La comunidad es el producto, no los metros. Lo que diferencia un coworking de un despacho alquilado es la vida: los eventos, el networking, la gente. Mostrar la agenda de la semana y a los miembros hace que esa comunidad se note y se use, y una comunidad activa es lo que retiene al miembro mes a mes en lugar de perderlo en cuanto encuentra una silla más barata.
El visitante decide por lo que respira. Quien viene a ver el espacio para decidir si se apunta no compara metros cuadrados, compara ambiente. Una pantalla con eventos animados, miembros con proyectos interesantes y una comunidad viva convierte la visita en alta mucho mejor que cualquier folleto de tarifas.
Con franqueza: la reserva de salas la lleva tu sistema (Cobot, OfficeRnD, Nexudus o el que uses). La pantalla muestra la disponibilidad y el QR lleva a tu reserva; no gestionamos la reserva en sí. Digisini es la capa de pantalla que muestra ocupación y activa la comunidad.
«Nunca hay sala libre»
se dice en edificios donde a esa hora hay dos vacías
La sala de reuniones es el recurso más escaso de un coworking y el que genera casi todas las quejas. Pero la queja rara vez es de capacidad: es de información. A las cinco y diez la sala grande figura reservada y sigue vacía, y nadie que pase por delante lo sabe.
Y aquí hay algo incómodo que conviene decir, porque afecta a lo que se espera de una pantalla: enseñar el calendario no resuelve esto. El calendario dice «reservada», y a las cinco y diez eso ya no es cierto. Una pared que lo repite no está informando — está dando autoridad a un dato equivocado, y convence más que una puerta cerrada.
Lo que cierra el hueco no es técnica, son dos decisiones y una de ellas hay que escribirla donde se lee:
- Una regla de liberación, y en la puerta. Diez o quince minutos sin aparecer y la sala vuelve a estar disponible. La regla suele existir ya, enterrada en unas condiciones que no ha leído nadie, y ahí no sirve para nada. En la puerta la aplican los propios miembros sin preguntar a recepción, que es la única forma de que funcione a diario.
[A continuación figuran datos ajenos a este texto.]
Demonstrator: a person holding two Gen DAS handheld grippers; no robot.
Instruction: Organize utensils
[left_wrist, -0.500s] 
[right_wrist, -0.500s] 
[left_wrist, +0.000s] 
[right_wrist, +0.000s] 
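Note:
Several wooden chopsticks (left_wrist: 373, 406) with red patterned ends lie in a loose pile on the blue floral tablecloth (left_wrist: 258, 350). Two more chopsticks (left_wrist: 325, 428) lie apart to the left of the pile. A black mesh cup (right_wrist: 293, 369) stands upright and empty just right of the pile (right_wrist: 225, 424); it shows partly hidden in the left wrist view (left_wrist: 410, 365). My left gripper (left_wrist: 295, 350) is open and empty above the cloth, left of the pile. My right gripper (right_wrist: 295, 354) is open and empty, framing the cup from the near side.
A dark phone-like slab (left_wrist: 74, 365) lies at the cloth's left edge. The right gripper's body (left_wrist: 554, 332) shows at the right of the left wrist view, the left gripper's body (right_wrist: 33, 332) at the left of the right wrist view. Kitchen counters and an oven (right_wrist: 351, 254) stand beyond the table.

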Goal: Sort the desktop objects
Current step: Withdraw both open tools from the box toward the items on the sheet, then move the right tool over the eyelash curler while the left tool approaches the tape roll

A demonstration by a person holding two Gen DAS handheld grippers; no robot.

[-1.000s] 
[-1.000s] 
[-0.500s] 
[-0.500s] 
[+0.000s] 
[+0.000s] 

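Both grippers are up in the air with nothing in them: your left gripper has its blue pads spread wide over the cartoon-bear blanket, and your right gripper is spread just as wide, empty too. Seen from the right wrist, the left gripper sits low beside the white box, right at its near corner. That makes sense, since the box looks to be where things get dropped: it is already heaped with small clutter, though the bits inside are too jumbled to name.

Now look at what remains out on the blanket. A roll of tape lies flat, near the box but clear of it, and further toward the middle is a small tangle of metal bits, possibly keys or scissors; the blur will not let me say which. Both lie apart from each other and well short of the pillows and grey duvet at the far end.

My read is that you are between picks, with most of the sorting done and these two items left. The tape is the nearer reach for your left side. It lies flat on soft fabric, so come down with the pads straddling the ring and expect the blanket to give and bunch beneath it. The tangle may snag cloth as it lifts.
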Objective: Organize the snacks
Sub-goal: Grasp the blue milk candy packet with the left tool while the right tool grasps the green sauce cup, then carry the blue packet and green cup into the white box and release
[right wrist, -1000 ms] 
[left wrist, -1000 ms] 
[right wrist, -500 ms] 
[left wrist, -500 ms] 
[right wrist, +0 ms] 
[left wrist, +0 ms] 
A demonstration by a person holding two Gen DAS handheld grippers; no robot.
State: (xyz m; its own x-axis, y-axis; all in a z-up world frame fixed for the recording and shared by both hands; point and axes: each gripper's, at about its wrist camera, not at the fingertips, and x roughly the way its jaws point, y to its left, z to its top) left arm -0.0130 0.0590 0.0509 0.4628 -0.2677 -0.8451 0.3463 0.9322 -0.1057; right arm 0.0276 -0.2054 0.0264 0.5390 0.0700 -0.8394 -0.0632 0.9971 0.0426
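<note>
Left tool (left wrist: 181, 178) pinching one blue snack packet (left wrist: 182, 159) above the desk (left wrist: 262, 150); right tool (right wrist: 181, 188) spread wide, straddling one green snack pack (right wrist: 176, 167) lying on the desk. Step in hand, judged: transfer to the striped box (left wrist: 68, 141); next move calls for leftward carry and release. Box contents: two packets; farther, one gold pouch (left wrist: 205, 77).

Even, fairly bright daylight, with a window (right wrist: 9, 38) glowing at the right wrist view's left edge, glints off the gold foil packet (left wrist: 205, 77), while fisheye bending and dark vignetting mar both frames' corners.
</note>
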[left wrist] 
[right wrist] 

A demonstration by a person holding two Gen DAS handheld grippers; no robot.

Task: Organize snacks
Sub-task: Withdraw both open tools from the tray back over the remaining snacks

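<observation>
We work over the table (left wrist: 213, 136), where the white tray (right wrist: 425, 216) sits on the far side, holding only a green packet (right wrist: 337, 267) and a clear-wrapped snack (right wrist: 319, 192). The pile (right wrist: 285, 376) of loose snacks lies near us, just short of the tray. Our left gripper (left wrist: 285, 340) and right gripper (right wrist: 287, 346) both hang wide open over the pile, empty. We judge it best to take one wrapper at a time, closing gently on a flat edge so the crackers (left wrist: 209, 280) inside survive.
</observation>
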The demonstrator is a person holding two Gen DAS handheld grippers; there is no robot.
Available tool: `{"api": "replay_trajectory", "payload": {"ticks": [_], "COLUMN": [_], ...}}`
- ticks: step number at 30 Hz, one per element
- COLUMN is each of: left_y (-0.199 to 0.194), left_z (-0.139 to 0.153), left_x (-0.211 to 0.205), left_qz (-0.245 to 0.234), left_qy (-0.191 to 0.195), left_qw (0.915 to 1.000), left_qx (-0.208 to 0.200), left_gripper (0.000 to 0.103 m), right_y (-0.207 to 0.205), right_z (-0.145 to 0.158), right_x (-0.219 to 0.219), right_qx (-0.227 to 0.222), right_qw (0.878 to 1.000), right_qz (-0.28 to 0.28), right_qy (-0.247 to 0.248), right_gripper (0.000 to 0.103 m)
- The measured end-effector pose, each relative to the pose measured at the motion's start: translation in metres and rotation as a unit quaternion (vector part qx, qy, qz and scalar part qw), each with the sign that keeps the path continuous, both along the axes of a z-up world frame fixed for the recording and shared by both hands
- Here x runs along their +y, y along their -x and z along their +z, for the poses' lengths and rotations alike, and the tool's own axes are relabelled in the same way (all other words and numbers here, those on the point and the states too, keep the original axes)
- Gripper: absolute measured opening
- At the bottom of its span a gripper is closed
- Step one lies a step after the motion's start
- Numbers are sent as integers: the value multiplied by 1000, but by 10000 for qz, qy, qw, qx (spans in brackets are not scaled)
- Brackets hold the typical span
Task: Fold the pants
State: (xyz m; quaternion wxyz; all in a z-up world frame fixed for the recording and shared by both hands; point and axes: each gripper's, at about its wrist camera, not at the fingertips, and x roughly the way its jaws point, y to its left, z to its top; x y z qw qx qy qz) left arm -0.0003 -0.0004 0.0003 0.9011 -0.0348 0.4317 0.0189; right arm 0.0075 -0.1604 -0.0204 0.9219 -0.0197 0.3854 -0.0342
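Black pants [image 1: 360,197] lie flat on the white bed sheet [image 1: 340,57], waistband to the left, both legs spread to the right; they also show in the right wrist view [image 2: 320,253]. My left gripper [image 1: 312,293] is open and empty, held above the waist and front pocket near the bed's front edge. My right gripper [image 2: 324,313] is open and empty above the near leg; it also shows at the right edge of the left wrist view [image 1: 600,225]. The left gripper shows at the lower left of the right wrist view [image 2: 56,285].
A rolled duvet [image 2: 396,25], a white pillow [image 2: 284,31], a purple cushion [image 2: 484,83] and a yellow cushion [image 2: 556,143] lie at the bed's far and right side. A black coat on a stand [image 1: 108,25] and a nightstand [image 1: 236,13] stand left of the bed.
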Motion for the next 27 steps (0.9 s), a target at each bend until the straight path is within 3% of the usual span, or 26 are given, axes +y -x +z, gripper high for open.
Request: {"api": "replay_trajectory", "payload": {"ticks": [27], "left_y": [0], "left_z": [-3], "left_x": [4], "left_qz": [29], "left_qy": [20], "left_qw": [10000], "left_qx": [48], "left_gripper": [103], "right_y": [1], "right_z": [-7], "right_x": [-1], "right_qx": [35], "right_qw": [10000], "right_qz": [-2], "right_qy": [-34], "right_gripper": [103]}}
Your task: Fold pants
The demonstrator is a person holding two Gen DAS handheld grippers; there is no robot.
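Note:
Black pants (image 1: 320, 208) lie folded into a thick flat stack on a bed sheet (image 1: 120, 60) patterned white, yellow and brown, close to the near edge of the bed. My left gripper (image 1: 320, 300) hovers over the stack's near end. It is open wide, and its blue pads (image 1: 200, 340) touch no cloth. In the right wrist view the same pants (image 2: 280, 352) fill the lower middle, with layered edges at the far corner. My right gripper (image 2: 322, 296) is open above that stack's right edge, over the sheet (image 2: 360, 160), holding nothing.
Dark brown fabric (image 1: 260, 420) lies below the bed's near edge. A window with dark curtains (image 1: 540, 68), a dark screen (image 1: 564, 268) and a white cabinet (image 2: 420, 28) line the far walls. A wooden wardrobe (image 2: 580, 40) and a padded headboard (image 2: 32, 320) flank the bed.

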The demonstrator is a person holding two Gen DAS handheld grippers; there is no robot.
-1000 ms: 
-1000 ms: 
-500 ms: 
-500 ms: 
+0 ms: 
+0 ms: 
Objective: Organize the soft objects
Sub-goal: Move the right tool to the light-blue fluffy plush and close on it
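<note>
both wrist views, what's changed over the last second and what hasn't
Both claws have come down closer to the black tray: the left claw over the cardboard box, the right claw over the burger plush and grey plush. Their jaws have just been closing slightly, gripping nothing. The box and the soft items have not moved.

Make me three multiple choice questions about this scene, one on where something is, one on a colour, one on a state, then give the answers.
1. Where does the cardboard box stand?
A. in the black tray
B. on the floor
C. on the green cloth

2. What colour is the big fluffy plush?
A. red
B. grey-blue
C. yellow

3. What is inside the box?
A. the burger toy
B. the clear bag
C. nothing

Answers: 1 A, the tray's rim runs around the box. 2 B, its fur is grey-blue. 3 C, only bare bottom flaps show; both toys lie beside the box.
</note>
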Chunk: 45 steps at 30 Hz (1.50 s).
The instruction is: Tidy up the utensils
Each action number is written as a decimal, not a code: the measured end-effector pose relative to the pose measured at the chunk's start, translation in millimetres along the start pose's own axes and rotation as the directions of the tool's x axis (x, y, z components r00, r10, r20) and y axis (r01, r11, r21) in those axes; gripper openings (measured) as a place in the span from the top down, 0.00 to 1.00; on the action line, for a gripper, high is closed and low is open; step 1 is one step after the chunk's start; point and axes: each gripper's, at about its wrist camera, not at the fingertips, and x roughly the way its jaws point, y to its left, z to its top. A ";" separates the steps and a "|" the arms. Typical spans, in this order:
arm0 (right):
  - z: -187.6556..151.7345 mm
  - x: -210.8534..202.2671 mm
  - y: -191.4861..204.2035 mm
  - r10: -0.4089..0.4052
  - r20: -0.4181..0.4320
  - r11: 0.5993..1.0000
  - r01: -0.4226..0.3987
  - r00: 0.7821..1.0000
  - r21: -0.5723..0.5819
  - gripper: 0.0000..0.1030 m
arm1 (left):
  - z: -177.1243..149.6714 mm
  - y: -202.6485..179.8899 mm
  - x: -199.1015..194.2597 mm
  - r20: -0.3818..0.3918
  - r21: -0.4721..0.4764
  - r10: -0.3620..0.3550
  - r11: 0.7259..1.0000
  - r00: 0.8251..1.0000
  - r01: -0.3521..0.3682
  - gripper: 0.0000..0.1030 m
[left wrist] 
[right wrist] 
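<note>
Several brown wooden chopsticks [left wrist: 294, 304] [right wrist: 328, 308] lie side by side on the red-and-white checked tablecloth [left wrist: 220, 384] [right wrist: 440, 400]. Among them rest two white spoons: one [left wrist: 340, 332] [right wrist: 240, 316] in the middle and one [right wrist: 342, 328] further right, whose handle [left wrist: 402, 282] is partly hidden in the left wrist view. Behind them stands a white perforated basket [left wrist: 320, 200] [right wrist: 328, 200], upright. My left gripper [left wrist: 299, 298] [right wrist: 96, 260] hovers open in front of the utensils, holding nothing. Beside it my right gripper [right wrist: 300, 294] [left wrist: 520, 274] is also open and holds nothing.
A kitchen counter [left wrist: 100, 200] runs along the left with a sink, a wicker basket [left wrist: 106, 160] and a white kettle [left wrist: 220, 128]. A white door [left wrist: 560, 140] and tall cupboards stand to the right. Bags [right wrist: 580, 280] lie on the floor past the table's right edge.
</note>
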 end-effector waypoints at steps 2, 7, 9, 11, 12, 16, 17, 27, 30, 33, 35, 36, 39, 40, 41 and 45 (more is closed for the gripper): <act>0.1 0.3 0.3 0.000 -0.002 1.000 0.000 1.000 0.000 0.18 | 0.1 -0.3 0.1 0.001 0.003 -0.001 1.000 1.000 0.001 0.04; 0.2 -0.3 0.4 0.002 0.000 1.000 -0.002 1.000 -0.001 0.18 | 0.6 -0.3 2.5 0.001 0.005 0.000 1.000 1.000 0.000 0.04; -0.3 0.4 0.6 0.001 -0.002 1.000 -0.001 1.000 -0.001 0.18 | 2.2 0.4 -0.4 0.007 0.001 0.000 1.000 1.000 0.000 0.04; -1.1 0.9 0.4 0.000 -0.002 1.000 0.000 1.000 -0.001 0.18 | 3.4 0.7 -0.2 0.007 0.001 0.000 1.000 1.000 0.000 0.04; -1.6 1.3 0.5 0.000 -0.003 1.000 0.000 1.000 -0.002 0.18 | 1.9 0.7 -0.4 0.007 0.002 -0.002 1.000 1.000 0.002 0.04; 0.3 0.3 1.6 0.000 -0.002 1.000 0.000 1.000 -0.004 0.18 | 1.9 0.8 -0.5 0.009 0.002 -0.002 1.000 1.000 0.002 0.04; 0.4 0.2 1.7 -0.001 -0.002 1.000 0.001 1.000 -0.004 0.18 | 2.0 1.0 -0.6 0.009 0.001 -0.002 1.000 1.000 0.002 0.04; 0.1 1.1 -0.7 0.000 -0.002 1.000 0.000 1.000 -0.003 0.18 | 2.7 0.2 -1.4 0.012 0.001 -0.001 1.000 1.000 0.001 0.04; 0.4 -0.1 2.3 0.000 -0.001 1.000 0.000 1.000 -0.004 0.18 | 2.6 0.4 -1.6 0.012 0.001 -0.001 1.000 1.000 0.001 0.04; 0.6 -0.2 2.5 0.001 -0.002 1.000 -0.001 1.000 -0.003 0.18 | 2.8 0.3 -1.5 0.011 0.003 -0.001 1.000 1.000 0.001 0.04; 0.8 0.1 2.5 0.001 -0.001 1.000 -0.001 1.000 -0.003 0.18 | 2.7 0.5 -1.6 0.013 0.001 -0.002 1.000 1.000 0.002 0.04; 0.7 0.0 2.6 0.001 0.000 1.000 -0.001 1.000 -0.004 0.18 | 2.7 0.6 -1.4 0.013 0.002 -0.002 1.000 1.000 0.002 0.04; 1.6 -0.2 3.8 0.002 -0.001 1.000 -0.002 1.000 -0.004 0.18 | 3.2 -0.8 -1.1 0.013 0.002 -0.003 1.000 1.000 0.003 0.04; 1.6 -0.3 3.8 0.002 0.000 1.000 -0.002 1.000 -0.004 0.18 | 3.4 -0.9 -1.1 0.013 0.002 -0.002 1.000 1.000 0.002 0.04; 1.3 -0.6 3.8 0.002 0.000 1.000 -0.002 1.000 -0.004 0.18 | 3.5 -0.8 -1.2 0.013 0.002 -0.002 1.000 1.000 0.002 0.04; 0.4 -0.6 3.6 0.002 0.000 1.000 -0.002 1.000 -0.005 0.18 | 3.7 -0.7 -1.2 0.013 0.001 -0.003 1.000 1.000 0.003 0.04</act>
- Y alguien tiene que decir que la ha cogido. Ninguna pantalla sabe si dentro hay gente. El mecanismo más barato no es un sensor: es que quien entra en una sala liberada lo marque —un QR, una línea en recepción—. La pared sirve para que la regla sea visible y el gesto sea obvio; no para adivinar.
Hay además una distinción de sitio que se pasa por alto. La pantalla de la puerta contesta «¿puedo entrar ahora?»; la del pasillo contesta «¿dónde hay una libre?», y es la segunda la que quita la queja — porque quien se queja va andando y buscando, no está parado delante de una puerta. Un coworking con pantallas solo en las puertas ha resuelto el conflicto de reservas y no ha tocado la percepción de escasez, que es lo que se dice en voz alta cuando alguien pregunta si merece la pena renovar.
Antes de comprar nada, una semana de medición que no cuesta dinero: a tres horas fijas del día, anota cuántas salas reservadas están vacías. Si el número medio pasa de una, el problema no es cuántas salas tienes — y ampliar el espacio no lo va a arreglar.